[Task statement]
Look through the material below and copy exactly the lines from the line with "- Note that" to the line with "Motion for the", those two lines included.

[Record extracts]
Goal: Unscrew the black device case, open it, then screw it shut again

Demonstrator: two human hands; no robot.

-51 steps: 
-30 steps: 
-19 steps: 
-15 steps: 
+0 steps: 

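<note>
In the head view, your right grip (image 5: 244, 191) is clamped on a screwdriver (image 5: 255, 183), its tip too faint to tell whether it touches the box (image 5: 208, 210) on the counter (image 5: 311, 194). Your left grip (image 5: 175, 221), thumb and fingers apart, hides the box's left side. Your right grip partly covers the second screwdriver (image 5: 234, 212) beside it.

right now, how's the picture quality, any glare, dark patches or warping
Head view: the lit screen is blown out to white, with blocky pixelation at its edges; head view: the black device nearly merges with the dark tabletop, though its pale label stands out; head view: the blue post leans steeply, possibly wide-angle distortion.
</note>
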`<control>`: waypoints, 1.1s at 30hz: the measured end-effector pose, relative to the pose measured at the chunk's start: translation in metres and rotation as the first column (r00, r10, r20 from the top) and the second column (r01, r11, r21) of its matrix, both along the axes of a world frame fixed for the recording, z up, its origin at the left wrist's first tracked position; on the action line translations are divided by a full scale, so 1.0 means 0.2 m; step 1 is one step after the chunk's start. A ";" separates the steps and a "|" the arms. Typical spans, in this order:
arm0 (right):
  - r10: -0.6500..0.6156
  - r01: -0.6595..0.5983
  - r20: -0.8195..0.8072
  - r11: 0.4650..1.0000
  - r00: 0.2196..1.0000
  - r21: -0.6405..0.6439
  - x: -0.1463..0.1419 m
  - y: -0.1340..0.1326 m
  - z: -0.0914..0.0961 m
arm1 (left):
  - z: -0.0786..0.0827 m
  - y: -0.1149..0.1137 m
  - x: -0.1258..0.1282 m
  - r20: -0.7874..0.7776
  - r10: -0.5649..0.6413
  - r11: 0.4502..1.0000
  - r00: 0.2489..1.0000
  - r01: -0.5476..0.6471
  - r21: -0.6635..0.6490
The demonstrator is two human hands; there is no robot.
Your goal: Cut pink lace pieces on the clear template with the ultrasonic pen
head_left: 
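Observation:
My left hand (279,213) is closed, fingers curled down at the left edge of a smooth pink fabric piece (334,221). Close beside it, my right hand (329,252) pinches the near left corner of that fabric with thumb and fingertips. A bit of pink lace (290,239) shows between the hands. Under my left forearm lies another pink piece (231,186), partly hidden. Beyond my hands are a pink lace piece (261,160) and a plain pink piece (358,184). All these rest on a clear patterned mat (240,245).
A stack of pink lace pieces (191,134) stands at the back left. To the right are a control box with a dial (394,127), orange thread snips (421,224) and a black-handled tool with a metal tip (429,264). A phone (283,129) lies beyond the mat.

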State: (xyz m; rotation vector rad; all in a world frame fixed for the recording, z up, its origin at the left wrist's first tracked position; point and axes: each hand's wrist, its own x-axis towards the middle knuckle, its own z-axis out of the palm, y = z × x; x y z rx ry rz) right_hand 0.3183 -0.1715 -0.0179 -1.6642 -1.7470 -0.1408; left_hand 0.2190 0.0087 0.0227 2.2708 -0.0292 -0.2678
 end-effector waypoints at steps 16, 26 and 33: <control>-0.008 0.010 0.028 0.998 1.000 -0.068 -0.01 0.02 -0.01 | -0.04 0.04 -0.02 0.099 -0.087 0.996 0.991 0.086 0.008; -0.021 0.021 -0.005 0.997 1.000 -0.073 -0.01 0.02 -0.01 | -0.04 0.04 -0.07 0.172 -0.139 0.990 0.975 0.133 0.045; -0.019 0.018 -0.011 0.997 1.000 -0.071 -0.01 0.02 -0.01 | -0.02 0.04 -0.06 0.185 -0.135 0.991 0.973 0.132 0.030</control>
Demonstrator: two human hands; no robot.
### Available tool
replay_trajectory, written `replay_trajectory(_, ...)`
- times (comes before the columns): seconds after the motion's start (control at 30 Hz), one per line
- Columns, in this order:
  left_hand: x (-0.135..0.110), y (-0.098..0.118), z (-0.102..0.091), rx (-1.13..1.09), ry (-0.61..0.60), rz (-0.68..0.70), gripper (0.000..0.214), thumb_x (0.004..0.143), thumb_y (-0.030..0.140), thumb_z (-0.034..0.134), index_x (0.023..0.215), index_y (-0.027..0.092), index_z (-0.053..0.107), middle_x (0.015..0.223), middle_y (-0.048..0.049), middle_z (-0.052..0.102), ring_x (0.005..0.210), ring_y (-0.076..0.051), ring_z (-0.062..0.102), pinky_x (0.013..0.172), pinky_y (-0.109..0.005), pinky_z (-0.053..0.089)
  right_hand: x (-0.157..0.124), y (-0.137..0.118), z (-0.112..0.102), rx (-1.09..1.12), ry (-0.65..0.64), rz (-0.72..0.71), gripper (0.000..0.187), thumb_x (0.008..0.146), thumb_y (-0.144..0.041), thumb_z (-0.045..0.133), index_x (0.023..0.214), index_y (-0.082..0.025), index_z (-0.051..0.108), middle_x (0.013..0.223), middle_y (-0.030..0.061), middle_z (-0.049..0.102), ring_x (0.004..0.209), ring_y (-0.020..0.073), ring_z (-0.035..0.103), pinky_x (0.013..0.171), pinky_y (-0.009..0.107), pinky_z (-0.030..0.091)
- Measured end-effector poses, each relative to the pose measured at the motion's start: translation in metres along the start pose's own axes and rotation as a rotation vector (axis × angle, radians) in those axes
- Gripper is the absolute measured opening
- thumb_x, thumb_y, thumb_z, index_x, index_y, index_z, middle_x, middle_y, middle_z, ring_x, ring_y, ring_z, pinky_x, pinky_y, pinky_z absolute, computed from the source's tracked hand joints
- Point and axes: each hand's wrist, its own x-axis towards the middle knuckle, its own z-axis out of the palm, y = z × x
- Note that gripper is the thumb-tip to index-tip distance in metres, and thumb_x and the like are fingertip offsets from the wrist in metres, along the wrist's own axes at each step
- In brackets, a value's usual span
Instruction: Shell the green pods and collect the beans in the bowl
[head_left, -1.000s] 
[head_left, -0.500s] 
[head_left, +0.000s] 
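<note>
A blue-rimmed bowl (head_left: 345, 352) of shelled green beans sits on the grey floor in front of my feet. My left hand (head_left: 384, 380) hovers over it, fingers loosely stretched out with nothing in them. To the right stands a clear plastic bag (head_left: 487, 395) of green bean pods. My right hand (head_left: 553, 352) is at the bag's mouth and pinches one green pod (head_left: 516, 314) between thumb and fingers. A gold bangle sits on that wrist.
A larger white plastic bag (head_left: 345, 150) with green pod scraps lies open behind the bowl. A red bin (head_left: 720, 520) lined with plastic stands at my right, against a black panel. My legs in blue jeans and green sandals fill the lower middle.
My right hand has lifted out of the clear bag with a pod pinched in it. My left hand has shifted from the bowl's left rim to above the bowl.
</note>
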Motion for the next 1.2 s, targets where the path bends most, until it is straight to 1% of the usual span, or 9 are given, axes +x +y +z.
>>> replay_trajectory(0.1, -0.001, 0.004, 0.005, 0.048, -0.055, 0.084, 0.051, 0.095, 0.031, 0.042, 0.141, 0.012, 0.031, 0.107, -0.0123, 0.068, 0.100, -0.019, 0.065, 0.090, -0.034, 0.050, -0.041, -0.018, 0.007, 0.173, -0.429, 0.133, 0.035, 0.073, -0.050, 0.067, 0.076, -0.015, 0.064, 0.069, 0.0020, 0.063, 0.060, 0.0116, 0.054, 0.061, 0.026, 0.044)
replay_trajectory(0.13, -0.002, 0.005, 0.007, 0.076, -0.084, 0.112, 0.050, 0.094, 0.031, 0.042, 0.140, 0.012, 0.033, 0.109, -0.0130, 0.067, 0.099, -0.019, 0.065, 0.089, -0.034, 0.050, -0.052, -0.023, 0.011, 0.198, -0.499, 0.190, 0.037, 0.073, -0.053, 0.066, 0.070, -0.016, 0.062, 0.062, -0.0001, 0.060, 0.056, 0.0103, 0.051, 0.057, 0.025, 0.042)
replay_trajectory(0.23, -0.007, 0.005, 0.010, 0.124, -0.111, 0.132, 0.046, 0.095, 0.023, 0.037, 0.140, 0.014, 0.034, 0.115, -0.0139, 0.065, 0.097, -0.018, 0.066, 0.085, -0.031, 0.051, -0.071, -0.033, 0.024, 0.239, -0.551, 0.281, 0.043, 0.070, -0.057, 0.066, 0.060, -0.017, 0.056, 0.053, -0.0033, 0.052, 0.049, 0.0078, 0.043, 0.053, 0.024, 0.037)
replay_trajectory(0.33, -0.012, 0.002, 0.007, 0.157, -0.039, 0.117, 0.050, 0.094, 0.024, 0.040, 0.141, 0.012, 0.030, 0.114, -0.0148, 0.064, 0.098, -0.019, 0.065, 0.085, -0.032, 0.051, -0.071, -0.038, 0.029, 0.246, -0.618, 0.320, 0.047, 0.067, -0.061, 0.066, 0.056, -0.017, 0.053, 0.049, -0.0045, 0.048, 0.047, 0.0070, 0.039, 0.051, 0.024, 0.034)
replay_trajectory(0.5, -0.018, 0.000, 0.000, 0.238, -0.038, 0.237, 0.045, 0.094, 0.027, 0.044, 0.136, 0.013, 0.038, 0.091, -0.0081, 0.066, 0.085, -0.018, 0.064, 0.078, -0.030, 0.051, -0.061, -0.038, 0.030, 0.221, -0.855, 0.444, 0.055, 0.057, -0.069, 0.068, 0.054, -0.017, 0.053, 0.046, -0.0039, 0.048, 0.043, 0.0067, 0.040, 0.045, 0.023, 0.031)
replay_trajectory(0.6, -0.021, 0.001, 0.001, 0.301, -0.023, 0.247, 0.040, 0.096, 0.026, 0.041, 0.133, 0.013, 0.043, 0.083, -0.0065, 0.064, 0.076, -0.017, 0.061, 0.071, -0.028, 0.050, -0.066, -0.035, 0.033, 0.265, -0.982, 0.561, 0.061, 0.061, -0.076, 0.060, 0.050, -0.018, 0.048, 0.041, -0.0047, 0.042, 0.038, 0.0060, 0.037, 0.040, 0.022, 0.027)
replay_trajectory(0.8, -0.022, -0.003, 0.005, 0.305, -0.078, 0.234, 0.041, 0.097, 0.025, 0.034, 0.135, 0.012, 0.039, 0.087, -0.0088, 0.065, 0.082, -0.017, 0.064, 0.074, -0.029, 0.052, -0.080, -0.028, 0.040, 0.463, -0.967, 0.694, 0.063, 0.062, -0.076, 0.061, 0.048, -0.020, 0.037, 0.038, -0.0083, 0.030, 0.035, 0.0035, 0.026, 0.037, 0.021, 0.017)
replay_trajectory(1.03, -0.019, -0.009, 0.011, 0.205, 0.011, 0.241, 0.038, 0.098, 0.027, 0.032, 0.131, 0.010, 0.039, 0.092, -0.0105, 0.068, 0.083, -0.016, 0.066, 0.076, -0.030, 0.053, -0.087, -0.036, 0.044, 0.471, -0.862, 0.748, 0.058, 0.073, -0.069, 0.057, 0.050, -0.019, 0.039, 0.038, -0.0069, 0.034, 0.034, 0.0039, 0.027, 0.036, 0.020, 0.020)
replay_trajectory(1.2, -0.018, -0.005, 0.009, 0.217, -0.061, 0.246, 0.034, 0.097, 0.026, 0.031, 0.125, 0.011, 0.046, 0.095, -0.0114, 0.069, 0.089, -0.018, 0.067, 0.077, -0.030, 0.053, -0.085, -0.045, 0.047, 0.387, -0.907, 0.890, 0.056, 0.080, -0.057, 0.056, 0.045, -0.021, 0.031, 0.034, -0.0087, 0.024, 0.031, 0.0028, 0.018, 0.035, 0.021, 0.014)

[Solution for this problem]
- Note that gripper is the thumb-tip to index-tip distance in metres, and thumb_x and the like are fingertip offsets from the wrist in metres, along the wrist's own axes at each step
- In brackets, a value's usual span
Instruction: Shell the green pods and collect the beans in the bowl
[head_left, -1.000s] 
[head_left, -0.500s] 
[head_left, +0.000s] 
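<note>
A blue-rimmed bowl (head_left: 345, 352) of shelled green beans sits on the grey floor in front of my feet. My left hand (head_left: 384, 380) hovers over it, fingers loosely stretched out with nothing in them. To the right stands a clear plastic bag (head_left: 487, 395) of green bean pods. My right hand (head_left: 553, 352) is at the bag's mouth and pinches one green pod (head_left: 516, 314) between thumb and fingers. A gold bangle sits on that wrist.
A larger white plastic bag (head_left: 345, 150) with green pod scraps lies open behind the bowl. A red bin (head_left: 720, 520) lined with plastic stands at my right, against a black panel. My legs in blue jeans and green sandals fill the lower middle.
My right hand has lifted out of the clear bag with a pod pinched in it. My left hand has shifted from the bowl's left rim to above the bowl.
</note>
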Motion for the next 1.2 s, targets where the path bends most, until it is straight to 1% of the usual span, or 9 are given, axes +x +y +z.

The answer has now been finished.